* **Work task**
Retype verbatim the lines of the listing, from the very first through the line with "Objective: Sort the".

* **Data shown**
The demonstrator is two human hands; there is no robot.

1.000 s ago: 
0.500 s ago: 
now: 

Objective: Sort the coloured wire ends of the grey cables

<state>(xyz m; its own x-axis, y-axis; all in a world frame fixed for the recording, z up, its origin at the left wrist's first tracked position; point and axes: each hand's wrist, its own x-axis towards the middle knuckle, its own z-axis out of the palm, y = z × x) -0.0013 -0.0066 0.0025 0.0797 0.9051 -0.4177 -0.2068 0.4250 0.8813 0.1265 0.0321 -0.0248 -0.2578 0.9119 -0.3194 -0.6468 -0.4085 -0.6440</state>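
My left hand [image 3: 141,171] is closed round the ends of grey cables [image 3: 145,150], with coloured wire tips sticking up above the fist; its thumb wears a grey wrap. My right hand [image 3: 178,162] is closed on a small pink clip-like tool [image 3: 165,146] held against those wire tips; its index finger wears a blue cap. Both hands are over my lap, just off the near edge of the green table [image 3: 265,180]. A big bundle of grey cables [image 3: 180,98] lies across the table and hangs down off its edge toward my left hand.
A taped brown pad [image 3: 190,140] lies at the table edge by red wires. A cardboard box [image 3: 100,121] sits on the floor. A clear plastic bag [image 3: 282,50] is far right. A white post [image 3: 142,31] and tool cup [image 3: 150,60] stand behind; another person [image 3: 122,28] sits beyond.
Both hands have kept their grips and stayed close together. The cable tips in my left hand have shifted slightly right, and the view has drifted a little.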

* **Task result**
The demonstrator is two human hands; there is no robot.

1.000 s ago: 
0.500 s ago: 
now: 

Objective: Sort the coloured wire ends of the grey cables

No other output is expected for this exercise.